Call me old-fashioned if you will, but I prefer to exclude violence, mayhem and murder from my personal holiday traditions. Granted, there was that memorable exchange over a lavender cashmere sweater at Von Maur’s department store in Kansas City, and a sudden, stubborn insistence on my first and only trip to Bloomingdale’s that I did so have it first, but nothing in my life compares to the headlines emerging from the beginning of this holiday season.

“Woman Pepper Sprays Shoppers to Gain Advantage” in her quest for a discounted Xbox, reads one report.  “North Carolina Police Use Pepper Spray to Calm Black Friday Crowd”, reads another.  There was looting reported in New York, and a beating near Phoenix. Shootings in San Leandro, California and Fayetteville, North Carolina competed for ink with a stabbing in Sacramento. Instances of opportunistic petty thievery among midnight shoppers walking to their cars were too widespread and frequent even to detail.

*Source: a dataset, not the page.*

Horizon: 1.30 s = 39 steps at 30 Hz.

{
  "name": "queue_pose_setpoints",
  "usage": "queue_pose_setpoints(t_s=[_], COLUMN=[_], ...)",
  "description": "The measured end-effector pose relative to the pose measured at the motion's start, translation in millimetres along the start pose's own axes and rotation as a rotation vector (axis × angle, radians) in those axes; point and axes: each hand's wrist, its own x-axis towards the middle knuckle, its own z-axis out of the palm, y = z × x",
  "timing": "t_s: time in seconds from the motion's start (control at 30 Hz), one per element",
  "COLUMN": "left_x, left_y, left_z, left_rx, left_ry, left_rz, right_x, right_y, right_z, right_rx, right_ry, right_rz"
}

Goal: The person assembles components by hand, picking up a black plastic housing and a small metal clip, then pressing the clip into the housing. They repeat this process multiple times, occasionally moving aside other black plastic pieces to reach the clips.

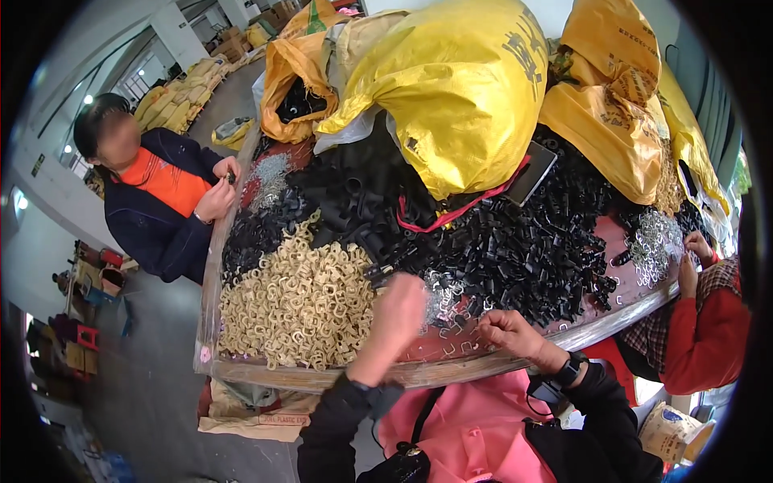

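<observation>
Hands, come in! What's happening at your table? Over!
Left hand beside beige pieces, grip unclear. Right hand curled near silver clips, hold unclear. Black pieces heaped beyond. Yellow bag farther back, not blocking either hand.

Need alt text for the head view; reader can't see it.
Left hand and right hand over a table heaped with tan clips, black parts and silver clips. Yellow bags sit at the far side; a co-worker is at left, another at right.
</observation>
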Motion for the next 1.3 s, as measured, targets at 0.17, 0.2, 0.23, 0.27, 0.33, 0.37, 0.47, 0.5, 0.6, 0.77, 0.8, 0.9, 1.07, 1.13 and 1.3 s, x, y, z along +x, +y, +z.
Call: queue_pose_setpoints(t_s=[0.17,0.2,0.23,0.27,0.33,0.37,0.47,0.5,0.6,0.77,0.8,0.9,1.07,1.13,1.3], left_x=[7.7,7.8,10.3,12.4,12.8,11.7,10.6,8.0,-9.4,-60.3,-63.7,-69.1,-79.9,-84.7,-91.3], left_y=[-83.8,-86.6,-85.4,-83.8,-79.1,-75.4,-60.6,-54.9,-31.4,19.9,25.8,40.2,47.0,47.6,50.7], left_z=[-6.8,-4.9,-4.9,-5.8,-9.7,-12.3,-20.2,-23.4,-25.0,0.8,4.2,3.7,5.1,6.9,11.2], left_rx=[0.591,0.59,0.614,0.638,0.666,0.58,0.41,-0.053,-0.999,-1.646,-1.642,-1.705,-1.749,-1.763,-1.736], left_ry=[-0.213,-0.214,-0.274,-0.333,-0.388,-0.314,-0.172,-0.17,-0.158,-0.193,-0.216,-0.265,-0.295,-0.298,-0.282], left_rz=[-0.047,-0.044,-0.063,-0.084,-0.108,-0.115,-0.117,-0.356,-0.806,-0.944,-0.96,-0.961,-0.971,-0.968,-0.976], right_x=[-3.1,-3.3,-3.7,-4.0,-5.6,-7.2,-11.3,-11.6,-14.0,-10.3,-8.8,-11.7,-16.0,-19.3,-22.8], right_y=[12.7,11.7,9.3,6.6,6.3,9.3,14.1,14.0,10.9,-4.0,-2.0,-5.6,-16.6,-18.6,-23.0], right_z=[-6.4,-6.2,-6.5,-6.5,-6.2,-6.8,-6.6,-6.1,-3.0,20.5,23.1,28.3,39.8,42.2,45.5], right_rx=[-0.153,-0.152,-0.229,-0.306,-0.385,-0.396,-0.414,-0.41,-0.393,-0.462,-0.483,-0.578,-0.814,-0.865,-1.037], right_ry=[0.027,0.03,0.039,0.047,0.049,0.051,0.064,0.078,0.114,0.14,0.13,0.15,0.229,0.238,0.214], right_rz=[-0.094,-0.094,-0.109,-0.125,-0.144,-0.152,-0.167,-0.151,-0.107,-0.264,-0.326,-0.473,-0.712,-0.735,-0.791])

“The difference this year is that instead of a nice sweater you need a bullet-proof vest and goggles,” said Betty Thomas, 52, shopping with her sisters and a niece at Crabtree Valley Mall in Raleigh, N.C. She did go on to suggest that the sale prices on merchandise had been over-hyped, and the shopping wasn’t as good as she’d hoped. “If I’m going to get shot,” said Thomas, “at least let me get a good deal.” (more…)

Published in: on November 28, 2011 at 1:55 am  Comments (80)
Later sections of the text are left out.